_Assignment_.
Your reply should reproduce the data below without a single alteration, apart from dropping the images.

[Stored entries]
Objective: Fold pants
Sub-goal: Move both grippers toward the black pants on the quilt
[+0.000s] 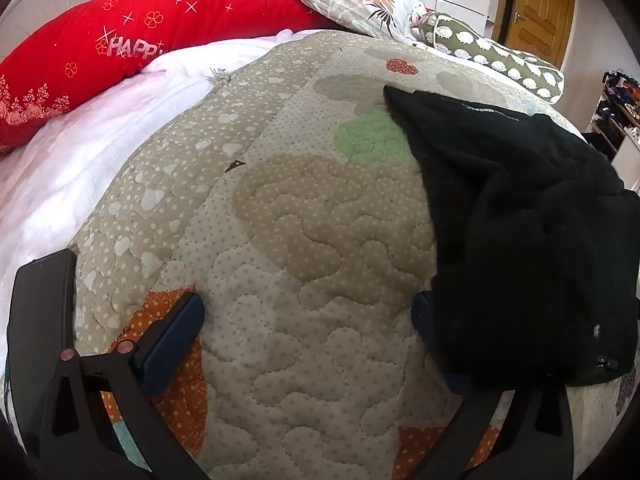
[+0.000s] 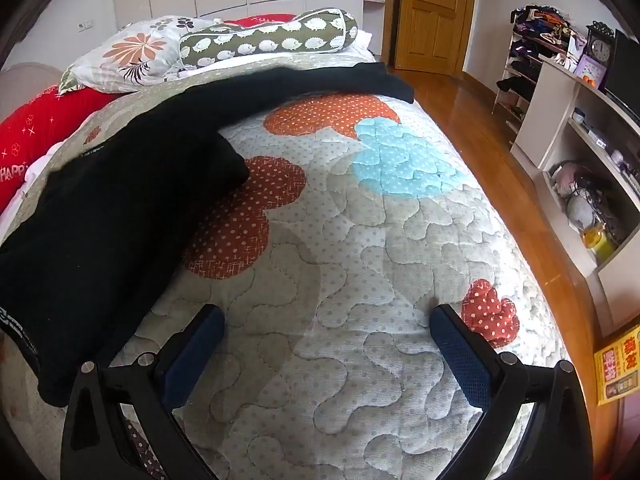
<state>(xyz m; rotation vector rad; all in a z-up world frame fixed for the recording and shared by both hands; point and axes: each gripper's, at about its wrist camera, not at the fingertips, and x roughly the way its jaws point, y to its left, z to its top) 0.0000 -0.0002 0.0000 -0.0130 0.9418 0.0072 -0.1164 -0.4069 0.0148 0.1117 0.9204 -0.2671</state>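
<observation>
Black pants [image 2: 112,208] lie on the quilted bedspread [image 2: 340,240]. One leg stretches to the far right bed edge; the other part is bunched over the waist end at near left. In the left wrist view the pants [image 1: 520,220] lie at the right and cover the tip of my right finger. My left gripper [image 1: 308,320] is open over bare quilt [image 1: 300,240], just left of the pants. My right gripper [image 2: 328,332] is open and empty over the quilt, to the right of the pants' near end.
A red pillow [image 1: 100,48], a floral pillow [image 2: 128,56] and a hedgehog-print bolster [image 2: 268,36] lie at the bed's head. A white blanket [image 1: 60,160] lies at left. Wooden floor [image 2: 480,120], white shelves [image 2: 580,152] and a door [image 2: 432,12] are to the right.
</observation>
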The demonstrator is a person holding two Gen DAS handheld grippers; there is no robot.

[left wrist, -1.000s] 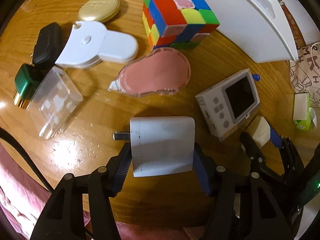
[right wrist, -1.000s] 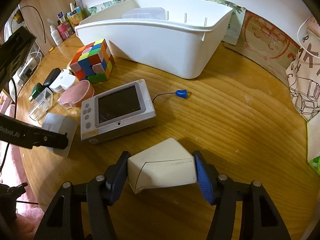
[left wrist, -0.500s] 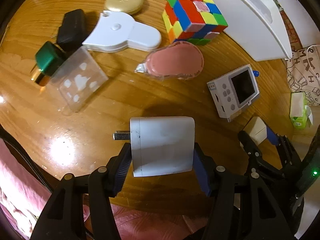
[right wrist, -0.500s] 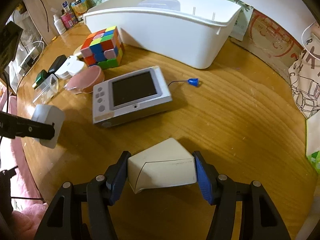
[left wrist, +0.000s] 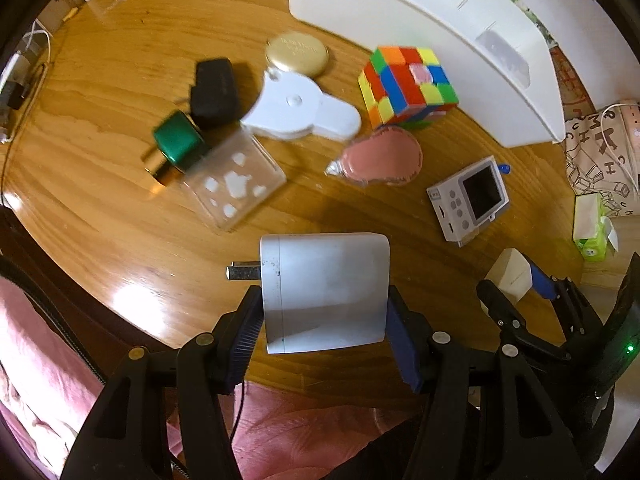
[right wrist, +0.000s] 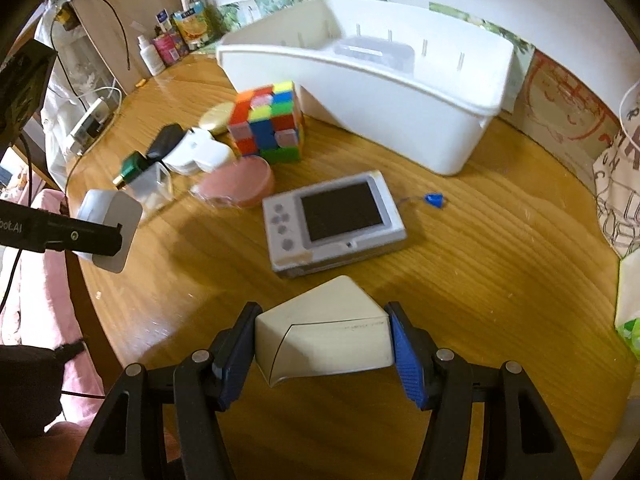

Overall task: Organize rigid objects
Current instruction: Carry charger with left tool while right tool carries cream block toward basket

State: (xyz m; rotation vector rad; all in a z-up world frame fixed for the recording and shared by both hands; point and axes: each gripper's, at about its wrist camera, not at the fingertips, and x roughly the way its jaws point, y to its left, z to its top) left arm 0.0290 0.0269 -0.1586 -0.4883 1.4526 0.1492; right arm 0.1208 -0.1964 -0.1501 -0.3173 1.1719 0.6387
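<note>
White plastic throughout the load: left gripper [left wrist: 324, 320] clamped on a white charger block [left wrist: 325, 292], prongs pointing left, held above the near edge of the wooden table [left wrist: 120, 80]; right gripper [right wrist: 322, 344] clamped on a cream wedge-shaped box [right wrist: 324, 332], held over the near middle of the table. Both pieces carried clear of the surface, jaws pressed flat against opposite sides of each. Probable destination: the white bin [right wrist: 400, 120] at the far side, already holding a clear lidded case. Left on the table between grippers and bin: a colour cube [right wrist: 268, 120] just beside the bin wall, a pink tape dispenser [right wrist: 240, 184], a handheld console [right wrist: 334, 222] with a blue-tipped cord, a white flat dispenser [left wrist: 300, 114], a gold compact [left wrist: 297, 53], a black case [left wrist: 214, 92], a green-capped bottle [left wrist: 176, 146] and a clear box [left wrist: 234, 182], these last few packed touching or nearly so. Hazards from here: smooth, hard faces on both held pieces, so slip or rotation likely under a quick swing or a loosened squeeze; wedge box gripped across tapering sides, hence prone to squeezing out forward. Low transit toward the bin risks clipping the cube or console and scattering the cluster. Simultaneous approach of both grippers to the bin risks collision between them. Release above the rim risks a hard drop onto the clear case, or a bounce off the rim onto the table.
</note>
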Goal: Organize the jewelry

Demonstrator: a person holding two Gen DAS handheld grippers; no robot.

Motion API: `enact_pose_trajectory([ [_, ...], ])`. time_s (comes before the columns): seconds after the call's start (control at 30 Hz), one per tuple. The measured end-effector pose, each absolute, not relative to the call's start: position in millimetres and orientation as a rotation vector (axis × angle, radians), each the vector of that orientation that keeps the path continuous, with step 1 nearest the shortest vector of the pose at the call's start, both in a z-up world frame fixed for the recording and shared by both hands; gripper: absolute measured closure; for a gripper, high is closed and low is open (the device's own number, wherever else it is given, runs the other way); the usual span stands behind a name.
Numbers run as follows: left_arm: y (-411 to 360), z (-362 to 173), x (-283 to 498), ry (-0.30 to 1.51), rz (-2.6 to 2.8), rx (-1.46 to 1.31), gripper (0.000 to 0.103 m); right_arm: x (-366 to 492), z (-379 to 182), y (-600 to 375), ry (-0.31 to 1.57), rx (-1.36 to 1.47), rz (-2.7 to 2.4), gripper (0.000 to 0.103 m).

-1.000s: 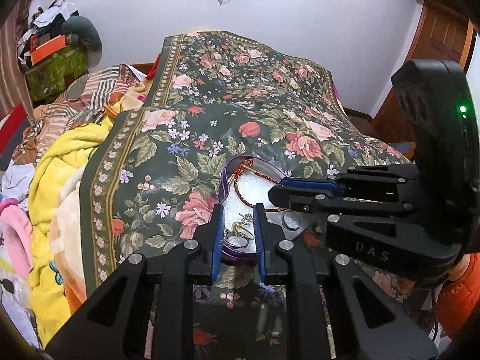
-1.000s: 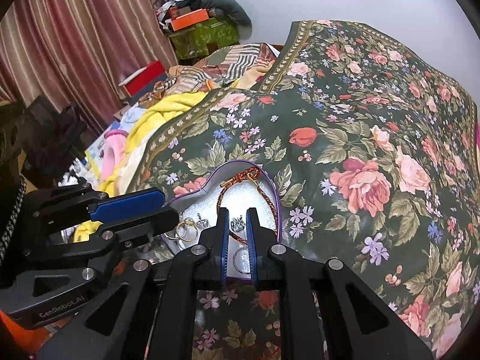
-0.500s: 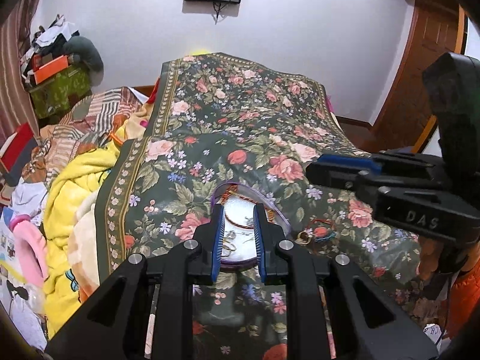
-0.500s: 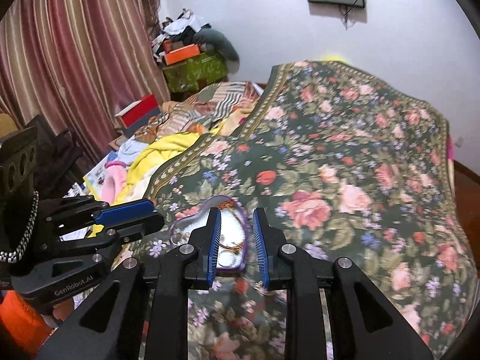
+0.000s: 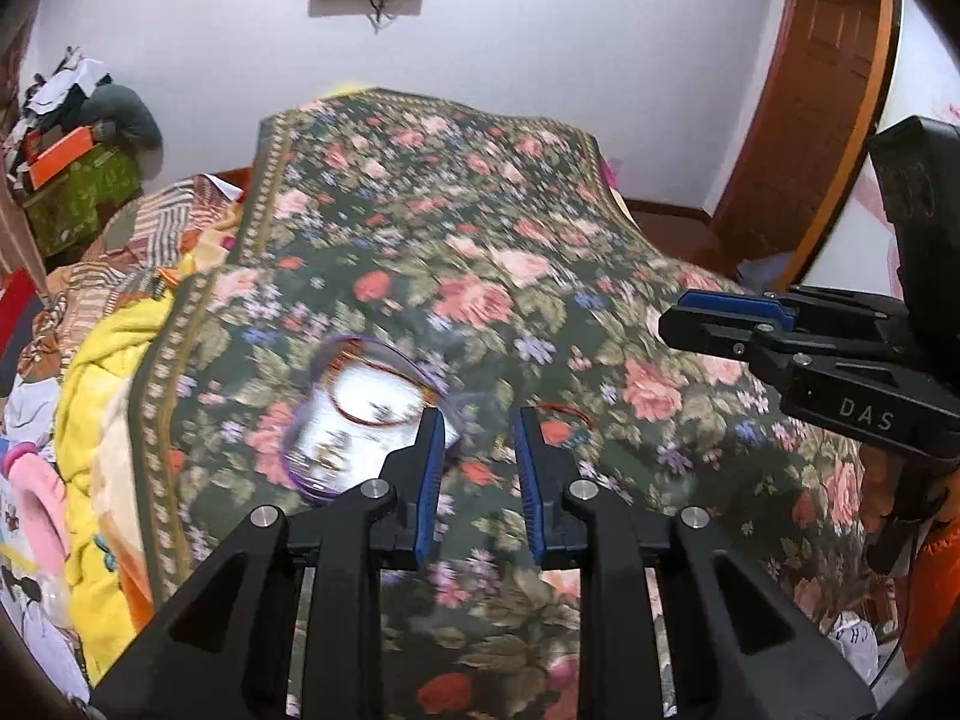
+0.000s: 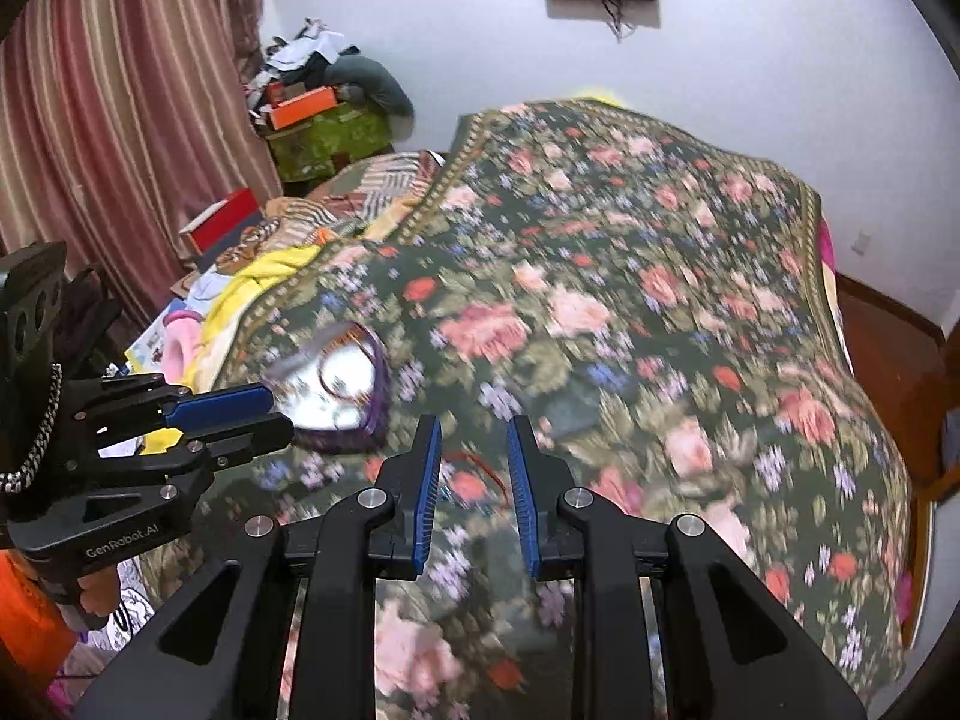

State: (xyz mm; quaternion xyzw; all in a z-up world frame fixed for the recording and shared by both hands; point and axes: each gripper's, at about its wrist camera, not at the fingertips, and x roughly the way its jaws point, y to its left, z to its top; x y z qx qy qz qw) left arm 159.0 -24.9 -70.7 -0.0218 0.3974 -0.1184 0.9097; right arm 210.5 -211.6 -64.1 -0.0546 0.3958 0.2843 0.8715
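Bed: a bed under a dark green floral blanket (image 5: 480, 276) with pink and red roses fills both views; both pictures are motion-blurred.
Jewelry box: a heart-shaped box with a purple rim and a white lining (image 5: 360, 414) lies on the blanket, at 10 o'clock from the left tool's tips in the left wrist view and at 10 o'clock from the right tool's tips in the right wrist view (image 6: 336, 390). A thin red cord necklace lies looped inside; smaller pieces inside are too blurred to tell.
Loose jewelry: a thin red bangle (image 5: 564, 414) lies on the blanket outside the box, at 1 o'clock just beyond the left tool's tips.
Left tool: the left black two-finger tool with blue pads (image 5: 479, 420) hangs above the blanket, jaws apart, nothing between them; they have just been opening.
Right tool: the right black two-finger tool with blue pads (image 6: 474, 426) stands released, nothing gripped.
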Motion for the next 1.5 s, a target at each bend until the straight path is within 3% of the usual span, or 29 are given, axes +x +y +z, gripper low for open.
enact_pose_trajectory([
  [0.47, -49, -143, 183, 1.01, -0.266, -0.042, 0.08, 206, -115, -232, 0.963, -0.128, 0.58, 0.081],
  [0.5, -50, -146, 186, 1.016, -0.268, -0.046, 0.08, 207, -117, -232, 0.971, -0.129, 0.583, 0.079],
  [0.57, -52, -150, 191, 1.022, -0.265, -0.04, 0.08, 209, -121, -230, 0.984, -0.127, 0.589, 0.063],
  [0.63, -54, -152, 196, 1.022, -0.263, -0.029, 0.08, 210, -124, -229, 0.982, -0.123, 0.593, 0.055],
  [0.73, -55, -154, 201, 1.018, -0.264, -0.021, 0.079, 212, -126, -227, 0.981, -0.13, 0.6, 0.055],
  [0.97, -66, -158, 214, 1.006, -0.277, 0.019, 0.064, 221, -134, -228, 0.999, -0.114, 0.597, 0.055],
  [1.13, -73, -160, 217, 0.99, -0.277, 0.05, 0.064, 223, -139, -229, 1.008, -0.111, 0.595, 0.055],
  [1.2, -72, -160, 218, 0.985, -0.275, 0.049, 0.067, 224, -140, -228, 1.01, -0.109, 0.595, 0.055],
  [1.37, -65, -160, 219, 0.987, -0.259, 0.028, 0.095, 225, -140, -224, 1.016, -0.116, 0.6, 0.055],
  [1.5, -62, -158, 216, 0.982, -0.26, 0.023, 0.095, 227, -141, -216, 1.023, -0.138, 0.608, 0.055],
])
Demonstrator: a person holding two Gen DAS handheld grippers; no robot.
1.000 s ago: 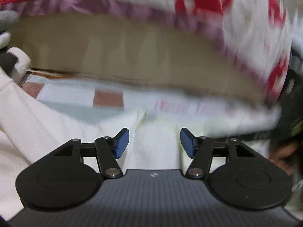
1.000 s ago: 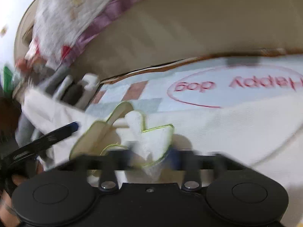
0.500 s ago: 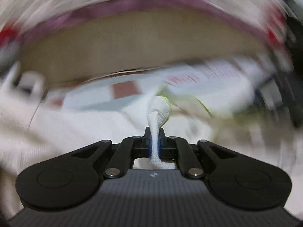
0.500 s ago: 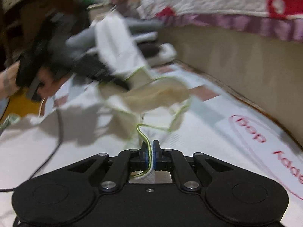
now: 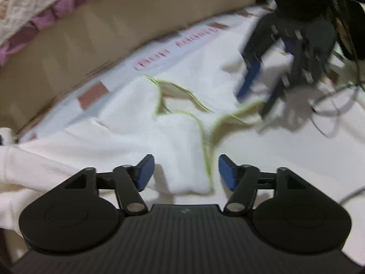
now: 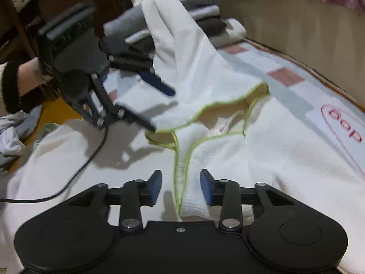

_Task result_.
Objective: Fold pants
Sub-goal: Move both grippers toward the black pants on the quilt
[+0.000s] 
[+0.000s] 
<state>(xyz m; rotation vector rad; all in a z-up world frame fixed for the recording and shared by both hands; point and axes: each gripper's, at about its wrist camera, not at the fingertips, and x roughly the way its jaws point, y to its left, z to its top) 0.0000 -0.0002 0.0000 -0.0130 0.9418 0.0072 -0.1164 -0.4069 0.0148 0.1117 0.9204 -0.2671</state>
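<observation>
Black pants [image 2: 112,208] lie on the quilted bedspread [image 2: 340,240]. One leg stretches to the far right bed edge; the other part is bunched over the waist end at near left. In the left wrist view the pants [image 1: 520,220] lie at the right and cover the tip of my right finger. My left gripper [image 1: 308,320] is open over bare quilt [image 1: 300,240], just left of the pants. My right gripper [image 2: 328,332] is open and empty over the quilt, to the right of the pants' near end.
A red pillow [image 1: 100,48], a floral pillow [image 2: 128,56] and a hedgehog-print bolster [image 2: 268,36] lie at the bed's head. A white blanket [image 1: 60,160] lies at left. Wooden floor [image 2: 480,120], white shelves [image 2: 580,152] and a door [image 2: 432,12] are to the right.
</observation>
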The demonstrator is a person holding two Gen DAS handheld grippers; there is no robot.

[left wrist, -1.000s] 
[right wrist, -1.000s] 
[left wrist, -0.500s] 
[right wrist, -0.500s] 
[left wrist, +0.000s] 
[right wrist, +0.000s] 

Overall task: Organize rigid objects
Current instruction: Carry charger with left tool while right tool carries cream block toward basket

State: (xyz m; rotation vector rad; all in a z-up world frame fixed for the recording and shared by both hands; point and axes: each gripper's, at about its wrist camera, not at the fingertips, and x roughly the way its jaws point, y to its left, z to its top) left arm 0.0290 0.0269 -0.1586 -0.4883 1.4526 0.1492; right arm 0.1208 -0.1964 -0.1501 -0.3173 1.1719 0.6387
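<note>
White plastic throughout the load: left gripper [left wrist: 324, 320] clamped on a white charger block [left wrist: 325, 292], prongs pointing left, held above the near edge of the wooden table [left wrist: 120, 80]; right gripper [right wrist: 322, 344] clamped on a cream wedge-shaped box [right wrist: 324, 332], held over the near middle of the table. Both pieces carried clear of the surface, jaws pressed flat against opposite sides of each. Probable destination: the white bin [right wrist: 400, 120] at the far side, already holding a clear lidded case. Left on the table between grippers and bin: a colour cube [right wrist: 268, 120] just beside the bin wall, a pink tape dispenser [right wrist: 240, 184], a handheld console [right wrist: 334, 222] with a blue-tipped cord, a white flat dispenser [left wrist: 300, 114], a gold compact [left wrist: 297, 53], a black case [left wrist: 214, 92], a green-capped bottle [left wrist: 176, 146] and a clear box [left wrist: 234, 182], these last few packed touching or nearly so. Hazards from here: smooth, hard faces on both held pieces, so slip or rotation likely under a quick swing or a loosened squeeze; wedge box gripped across tapering sides, hence prone to squeezing out forward. Low transit toward the bin risks clipping the cube or console and scattering the cluster. Simultaneous approach of both grippers to the bin risks collision between them. Release above the rim risks a hard drop onto the clear case, or a bounce off the rim onto the table.
</note>
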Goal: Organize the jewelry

Demonstrator: a person holding two Gen DAS handheld grippers; no robot.

Motion API: `enact_pose_trajectory([ [_, ...], ])`. time_s (comes before the columns): seconds after the call's start (control at 30 Hz), one per tuple. The measured end-effector pose, each absolute, not relative to the call's start: position in millimetres and orientation as a rotation vector (axis × angle, radians), each the vector of that orientation that keeps the path continuous, with step 1 nearest the shortest vector of the pose at the call's start, both in a z-up world frame fixed for the recording and shared by both hands; gripper: absolute measured closure; for a gripper, high is closed and low is open (the device's own number, wherever else it is given, runs the other way); the usual span stands behind a name.
Numbers run as follows: left_arm: y (-411 to 360), z (-362 to 173), x (-283 to 498), ry (-0.30 to 1.51), rz (-2.6 to 2.8), rx (-1.46 to 1.31), gripper (0.000 to 0.103 m); right_arm: x (-366 to 492), z (-379 to 182), y (-600 to 375), ry (-0.31 to 1.57), rx (-1.36 to 1.47), rz (-2.7 to 2.4), gripper (0.000 to 0.103 m).

-1.000s: 
-1.000s: 
-0.500s: 
-0.500s: 
+0.000s: 
+0.000s: 

State: (xyz mm; quaternion xyzw; all in a z-up world frame fixed for the recording and shared by both hands; point and axes: each gripper's, at about its wrist camera, not at the fingertips, and x roughly the way its jaws point, y to its left, z to its top; x y z qx qy qz qw) left arm 159.0 -24.9 -70.7 -0.0218 0.3974 -0.1184 0.9097; right arm 210.5 -211.6 -64.1 -0.0546 0.3958 0.2843 0.8715
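Bed: a bed under a dark green floral blanket (image 5: 480, 276) with pink and red roses fills both views; both pictures are motion-blurred.
Jewelry box: a heart-shaped box with a purple rim and a white lining (image 5: 360, 414) lies on the blanket, at 10 o'clock from the left tool's tips in the left wrist view and at 10 o'clock from the right tool's tips in the right wrist view (image 6: 336, 390). A thin red cord necklace lies looped inside; smaller pieces inside are too blurred to tell.
Loose jewelry: a thin red bangle (image 5: 564, 414) lies on the blanket outside the box, at 1 o'clock just beyond the left tool's tips.
Left tool: the left black two-finger tool with blue pads (image 5: 479, 420) hangs above the blanket, jaws apart, nothing between them; they have just been opening.
Right tool: the right black two-finger tool with blue pads (image 6: 474, 426) stands released, nothing gripped.
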Motion for the next 1.5 s, a target at each bend until the straight path is within 3% of the usual span, or 29 are given, axes +x +y +z, gripper low for open.
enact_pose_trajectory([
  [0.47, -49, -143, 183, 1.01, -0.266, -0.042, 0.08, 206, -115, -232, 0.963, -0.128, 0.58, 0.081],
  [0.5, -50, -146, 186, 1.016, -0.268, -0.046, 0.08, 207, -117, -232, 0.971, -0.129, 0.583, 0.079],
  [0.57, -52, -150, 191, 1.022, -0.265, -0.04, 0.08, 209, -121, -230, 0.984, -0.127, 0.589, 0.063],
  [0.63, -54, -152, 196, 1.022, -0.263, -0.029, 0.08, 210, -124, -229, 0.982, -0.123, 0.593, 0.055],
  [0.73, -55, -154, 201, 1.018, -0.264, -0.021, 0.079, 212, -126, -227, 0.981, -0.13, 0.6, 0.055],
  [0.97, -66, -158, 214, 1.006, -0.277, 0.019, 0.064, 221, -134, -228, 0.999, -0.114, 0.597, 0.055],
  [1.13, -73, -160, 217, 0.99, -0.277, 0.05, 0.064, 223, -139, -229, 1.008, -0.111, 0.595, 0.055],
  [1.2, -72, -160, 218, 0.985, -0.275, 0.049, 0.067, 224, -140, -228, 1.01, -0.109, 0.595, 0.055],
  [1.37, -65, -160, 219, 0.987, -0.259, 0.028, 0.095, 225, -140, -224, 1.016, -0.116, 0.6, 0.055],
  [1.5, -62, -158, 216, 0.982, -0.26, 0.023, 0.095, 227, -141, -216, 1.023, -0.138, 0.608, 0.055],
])
Demonstrator: a person holding two Gen DAS handheld grippers; no robot.
1.000 s ago: 
1.000 s ago: 
0.500 s ago: 
0.500 s ago: 
now: 
now: 

No additional answer is needed.